The TD_DecisionForest function is an ensemble algorithm used for classification and regression predictive modeling problems. It is an extension of bootstrap aggregation (bagging) of decision trees. The function supports regression, binary, and multi-class classification.

Constructing a decision tree typically involves evaluating the value for each input feature in the data to select a split point. The function reduces the features to a random subset that can be considered at each split point. The algorithm can force each decision tree in the forest to be very different to improve prediction accuracy.

Each node in the tree represents a decision based on the value of a single feature, and the tree is grown by iteratively splitting the data into smaller and smaller subsets based on these decisions. It repeats this process until it finds the best variable to split the data at a given level of a tree, and repeats it at each level until the stopping criterion is met.

The function reduces the features to a random subset that can be considered at each split point. The algorithm can force each decision tree in the forest to be very different to improve prediction accuracy.

Consider the following points:
  • All input features are numeric. Convert the categorical columns to numerical columns as preprocessing step.
  • For classification, class labels (ResponseColumn values) can only be integers. A maximum of 500 classes is supported for classification.
  • Any observation with a missing value in an input column is skipped and not used for training. You can use the TD_SimpleImpute function to assign missing values.
TD_DecisionForest has several parameters that can be tuned to optimize performance, including the number of trees, the maximum depth of each tree, and the minimum number of samples required to split a node. The trees are constructed in parallel by all the AMPs, which have a non-empty partition of data.
  • When you specify the NumTrees value, the number of trees built by the function is adjusted as:
    Number_of_trees = Num_AMPs_with_data * (NumTrees/Num_AMPs_with_data)
  • For Num_AMPs_with_data value, use the SQL command SELECT HASHAMP()+1;.
  • When you do not specify the NumTrees value, the number of trees built by an AMP is calculated as:
    Number_of_AMP_trees = CoverageFactor * Num_Rows_AMP / TreeSize

    The number of trees built by the function is the sum of Number_of_AMP_trees.

    When a data set is small, best practice is to distribute the data to one AMP. To do this, create an identifier column as a primary index, and use the same value for each row.
  • The TreeSize value determines the sample size used to build a tree in the forest and depends on the memory available to the AMP. By default, this value is computed internally by the function.
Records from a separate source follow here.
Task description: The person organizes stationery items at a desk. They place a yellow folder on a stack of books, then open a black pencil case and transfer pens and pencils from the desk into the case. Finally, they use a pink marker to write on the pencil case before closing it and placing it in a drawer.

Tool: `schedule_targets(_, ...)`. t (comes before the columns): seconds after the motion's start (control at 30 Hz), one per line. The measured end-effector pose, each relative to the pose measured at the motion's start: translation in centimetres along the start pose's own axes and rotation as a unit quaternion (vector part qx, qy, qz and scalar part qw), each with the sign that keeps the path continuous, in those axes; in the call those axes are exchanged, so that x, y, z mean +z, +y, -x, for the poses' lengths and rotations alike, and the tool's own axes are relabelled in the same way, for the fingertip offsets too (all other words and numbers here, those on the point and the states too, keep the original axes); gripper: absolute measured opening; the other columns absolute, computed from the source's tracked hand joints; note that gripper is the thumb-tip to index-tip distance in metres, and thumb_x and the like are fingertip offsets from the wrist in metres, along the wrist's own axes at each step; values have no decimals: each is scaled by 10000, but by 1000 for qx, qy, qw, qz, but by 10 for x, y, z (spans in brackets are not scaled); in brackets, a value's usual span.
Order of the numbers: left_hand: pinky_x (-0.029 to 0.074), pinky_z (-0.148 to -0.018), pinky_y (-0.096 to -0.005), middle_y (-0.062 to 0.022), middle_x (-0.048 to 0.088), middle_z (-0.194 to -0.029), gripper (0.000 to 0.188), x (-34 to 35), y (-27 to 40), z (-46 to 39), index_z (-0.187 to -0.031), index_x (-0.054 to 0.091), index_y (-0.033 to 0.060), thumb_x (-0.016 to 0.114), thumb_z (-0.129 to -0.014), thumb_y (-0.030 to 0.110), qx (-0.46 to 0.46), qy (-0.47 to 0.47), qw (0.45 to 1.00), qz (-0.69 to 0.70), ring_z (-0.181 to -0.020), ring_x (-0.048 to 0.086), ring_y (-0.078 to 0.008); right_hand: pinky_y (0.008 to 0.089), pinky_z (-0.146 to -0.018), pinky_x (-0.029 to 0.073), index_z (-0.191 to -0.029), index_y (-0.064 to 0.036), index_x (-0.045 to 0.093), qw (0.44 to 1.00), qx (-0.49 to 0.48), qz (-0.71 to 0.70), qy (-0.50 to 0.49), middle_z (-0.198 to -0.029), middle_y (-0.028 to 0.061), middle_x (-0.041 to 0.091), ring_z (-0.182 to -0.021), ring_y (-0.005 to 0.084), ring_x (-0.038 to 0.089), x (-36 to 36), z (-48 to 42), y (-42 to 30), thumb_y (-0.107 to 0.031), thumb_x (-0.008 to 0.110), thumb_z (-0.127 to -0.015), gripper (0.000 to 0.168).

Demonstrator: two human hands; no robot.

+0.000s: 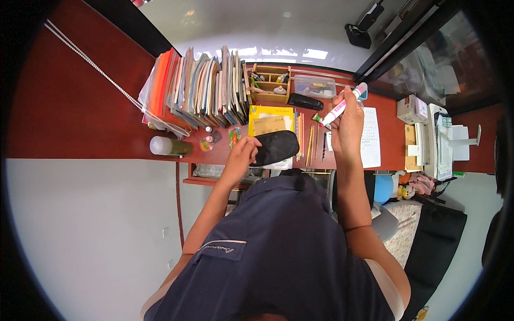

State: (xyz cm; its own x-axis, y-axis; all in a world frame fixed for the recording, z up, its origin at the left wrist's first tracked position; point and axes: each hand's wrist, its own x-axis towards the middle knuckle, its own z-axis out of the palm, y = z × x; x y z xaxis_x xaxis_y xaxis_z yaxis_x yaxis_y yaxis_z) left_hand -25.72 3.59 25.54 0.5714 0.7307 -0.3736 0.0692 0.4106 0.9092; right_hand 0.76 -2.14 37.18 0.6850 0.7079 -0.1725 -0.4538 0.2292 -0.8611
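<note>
My right hand holds a white and pink marker above the red-brown desk, its pink end pointing down to the left. The fingers of my left hand grip the left end of a black soft case, which lies over a yellow book and papers. Several pencils lie in a row right of the case. A small green tube lies partly behind the marker. Right of my right hand is a written sheet of paper.
Upright books stand at the back left, beside a wooden organizer. A clear plastic box and a black case are right of it. A green bottle with a white cap lies left; a white printer stands right.
</note>
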Motion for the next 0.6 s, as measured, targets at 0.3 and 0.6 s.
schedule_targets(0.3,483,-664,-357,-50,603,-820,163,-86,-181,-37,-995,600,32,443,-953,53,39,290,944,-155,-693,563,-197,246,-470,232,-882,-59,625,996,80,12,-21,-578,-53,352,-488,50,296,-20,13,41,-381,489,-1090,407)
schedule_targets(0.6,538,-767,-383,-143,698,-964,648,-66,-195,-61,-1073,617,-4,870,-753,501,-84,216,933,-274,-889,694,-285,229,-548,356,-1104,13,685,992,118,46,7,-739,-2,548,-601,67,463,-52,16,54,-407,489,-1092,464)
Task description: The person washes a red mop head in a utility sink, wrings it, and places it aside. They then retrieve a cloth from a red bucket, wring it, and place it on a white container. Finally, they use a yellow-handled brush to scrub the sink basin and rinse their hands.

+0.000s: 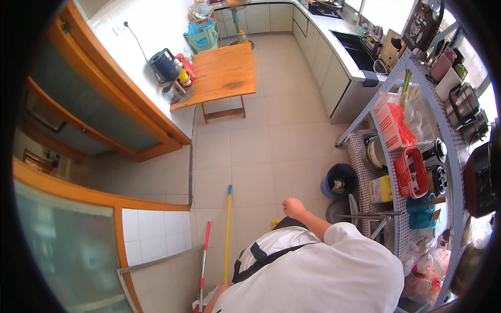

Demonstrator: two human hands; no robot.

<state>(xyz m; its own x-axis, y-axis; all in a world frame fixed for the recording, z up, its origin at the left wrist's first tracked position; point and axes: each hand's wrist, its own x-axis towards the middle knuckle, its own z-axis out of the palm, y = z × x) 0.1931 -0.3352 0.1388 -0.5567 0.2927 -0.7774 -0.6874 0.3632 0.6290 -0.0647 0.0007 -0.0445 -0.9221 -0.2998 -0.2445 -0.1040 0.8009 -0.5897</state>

The function reserves approximately 40% of its available memory to store the input sample, while the rest is used to build the tree.
Processing time is controlled by the number of trees, and complexity of the trees. For example, changing CoverageFactor from 1.0 to 2.0 doubles the number of trees and increases processing time of the query.

The function uses a training dataset to create a predictive model. The TD_DecisionForestPredict function uses the model created by the TD_DecisionForest function for making predictions. See TD_DecisionForestPredict.

The following is an example of how to use TD_DecisionForest:
  1. Convert the categorical columns to numerical columns.
  2. Determine the parameters to use with the function, such as tree depth, model type, and number of trees.
  3. Use TD_DecisionForest on a training dataset to create a predictive model.
  4. Use TD_DecisionForestPredict function on the model created by the TD_DecisionForest function to make predictions.